The oceanographic and sea-ice observations include, among others, moorings, CTD casts from ships and aircraft, ice-tethered buoys, gliders, inverted echo sounders, and remote sensing. Combined with other IPY programs supported by the European Union (DAMOCLES), the Canadian government (C3O and OCAC), and programs partially supported by Japan and NOAA (NABOS and CABOS), the coverage of the Arctic Ocean during IPY is impressive. The challenge will be to find the will to continue the essential observations after IPY.

The investments in atmospheric studies are fewer in number, but still important. They involve both core (basic) measurements at permanent stations and process studies at remote temporary sites. Development of new instrumentation for studies of atmospheric chemistry over ice has been included, as well as large scale lidar studies of the polar vortex. Many of these include investments by other agencies and countries, as well.

The terrestrial ecology and permafrost studies supported during IPY are also wide-spread and include collaborative studies in Scandinavia, Iceland, Greenland, Canada, and Russia. Two major glaciological field studies were supported specifically as IPY ice sheet projects, but certainly contribute to an observing network -one on McCall Glacier, continuing a record from the last IPY, and one to 'weigh' the Greenland ice sheet. Two projects dealing with human dimensions were supported.

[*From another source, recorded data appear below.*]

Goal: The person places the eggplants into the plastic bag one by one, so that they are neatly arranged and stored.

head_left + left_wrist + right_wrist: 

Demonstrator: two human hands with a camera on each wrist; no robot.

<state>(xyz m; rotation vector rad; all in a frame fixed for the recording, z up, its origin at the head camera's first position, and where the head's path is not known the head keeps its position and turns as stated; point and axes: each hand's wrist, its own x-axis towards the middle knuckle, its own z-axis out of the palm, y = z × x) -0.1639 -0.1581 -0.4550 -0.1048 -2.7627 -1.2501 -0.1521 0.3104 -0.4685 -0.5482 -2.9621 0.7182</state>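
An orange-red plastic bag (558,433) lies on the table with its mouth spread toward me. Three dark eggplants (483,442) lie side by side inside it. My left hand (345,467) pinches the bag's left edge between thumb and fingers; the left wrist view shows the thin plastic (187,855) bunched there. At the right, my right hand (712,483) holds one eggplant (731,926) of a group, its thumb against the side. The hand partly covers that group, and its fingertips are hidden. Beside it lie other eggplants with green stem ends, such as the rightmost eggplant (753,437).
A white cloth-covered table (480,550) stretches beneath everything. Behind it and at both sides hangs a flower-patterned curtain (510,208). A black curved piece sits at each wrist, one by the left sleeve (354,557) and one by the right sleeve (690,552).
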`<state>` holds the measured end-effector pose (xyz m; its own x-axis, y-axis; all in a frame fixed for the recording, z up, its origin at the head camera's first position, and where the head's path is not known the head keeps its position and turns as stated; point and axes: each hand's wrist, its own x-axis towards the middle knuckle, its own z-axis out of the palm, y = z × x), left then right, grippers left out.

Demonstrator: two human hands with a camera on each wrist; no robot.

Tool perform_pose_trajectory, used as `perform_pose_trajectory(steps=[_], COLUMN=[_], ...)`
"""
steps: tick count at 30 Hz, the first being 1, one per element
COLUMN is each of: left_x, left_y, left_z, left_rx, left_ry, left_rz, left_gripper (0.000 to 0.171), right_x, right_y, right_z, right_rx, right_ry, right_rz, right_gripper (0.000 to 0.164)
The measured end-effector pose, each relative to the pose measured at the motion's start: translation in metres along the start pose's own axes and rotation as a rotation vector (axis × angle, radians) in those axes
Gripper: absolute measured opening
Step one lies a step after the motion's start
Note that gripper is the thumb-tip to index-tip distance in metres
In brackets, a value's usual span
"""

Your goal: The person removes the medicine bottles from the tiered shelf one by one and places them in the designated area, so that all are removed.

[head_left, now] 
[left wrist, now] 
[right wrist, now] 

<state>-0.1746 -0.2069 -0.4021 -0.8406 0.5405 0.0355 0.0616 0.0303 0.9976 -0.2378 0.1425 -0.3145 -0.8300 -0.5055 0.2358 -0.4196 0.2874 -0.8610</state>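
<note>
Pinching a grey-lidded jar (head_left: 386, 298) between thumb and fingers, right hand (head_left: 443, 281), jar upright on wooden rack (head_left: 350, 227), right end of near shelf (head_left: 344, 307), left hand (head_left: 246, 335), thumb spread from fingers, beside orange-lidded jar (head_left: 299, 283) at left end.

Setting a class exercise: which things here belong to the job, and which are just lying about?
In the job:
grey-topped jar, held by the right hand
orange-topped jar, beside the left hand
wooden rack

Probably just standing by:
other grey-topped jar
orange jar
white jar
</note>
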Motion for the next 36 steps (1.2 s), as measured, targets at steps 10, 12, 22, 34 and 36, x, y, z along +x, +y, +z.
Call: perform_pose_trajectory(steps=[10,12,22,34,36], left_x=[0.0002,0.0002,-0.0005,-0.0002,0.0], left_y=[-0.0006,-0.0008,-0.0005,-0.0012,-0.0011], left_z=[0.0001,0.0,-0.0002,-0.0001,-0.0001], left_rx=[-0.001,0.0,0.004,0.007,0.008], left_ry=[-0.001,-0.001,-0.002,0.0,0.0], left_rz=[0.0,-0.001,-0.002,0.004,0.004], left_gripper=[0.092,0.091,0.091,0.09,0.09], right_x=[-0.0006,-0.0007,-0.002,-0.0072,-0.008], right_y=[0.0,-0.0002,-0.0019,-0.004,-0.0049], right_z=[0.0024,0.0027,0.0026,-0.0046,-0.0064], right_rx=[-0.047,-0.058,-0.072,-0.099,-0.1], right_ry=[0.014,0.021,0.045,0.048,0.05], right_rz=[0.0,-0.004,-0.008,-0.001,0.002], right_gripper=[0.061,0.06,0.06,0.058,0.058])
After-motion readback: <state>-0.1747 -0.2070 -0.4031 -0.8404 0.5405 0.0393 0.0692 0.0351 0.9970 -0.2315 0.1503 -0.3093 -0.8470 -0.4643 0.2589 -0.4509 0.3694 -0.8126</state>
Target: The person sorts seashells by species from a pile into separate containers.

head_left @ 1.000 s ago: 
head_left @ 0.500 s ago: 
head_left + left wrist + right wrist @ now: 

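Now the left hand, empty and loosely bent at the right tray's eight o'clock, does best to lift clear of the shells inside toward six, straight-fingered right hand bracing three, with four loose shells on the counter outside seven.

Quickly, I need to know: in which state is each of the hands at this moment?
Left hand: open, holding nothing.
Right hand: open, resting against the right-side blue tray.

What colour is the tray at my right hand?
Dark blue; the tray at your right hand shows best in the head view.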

One involves local communities around the Bering Sea, in both the US and Russia, in a study of marine species of economic and subsistence importance and how their abundance varies spatially and temporally. There is an intention to determine which aspects of traditional knowledge and western scientific knowledge concerning these issues correlate well. The second aims "to understand how socioeconomic systems respond to rapid environmental change, and how local response interacts with broad forces of development and government policies to affect the well-being of Arctic residents."

Finally, recognizing the importance of data to the legacy of IPY, in general, and to an effective Arctic Observing Network, in particular, two data management proposals were supported. The first, Cooperative Arctic Data and Information Service (CADIS), "will provide the discovery, access, and use of scientific data by providing near-real-time data delivery, a repository for data storage, a portal for the discovery, and tools to manipulate data." The second, Exchange for Local Observations and Knowledge in the Arctic (ELOKA), is a pilot project to establish a data repository and portal for local traditional knowledge, while maintaining local control of the data.

Planning for the Arctic Observing Network continues in anticipation of a network that will long survive the pulse of activity during IPY. Because of the short lead times associated with planning for IPY, a considered design of the network was not available prior to funding decisions. The significant gaps in observing systems throughout the Arctic ensure that the data being collected by the funded projects will be important in understanding change throughout the Arctic. Nevertheless, reanalyses of existing data and observing system simulation experiments (OSSEs) will enhance the future development of the system. Initial efforts along these lines have recently been supported.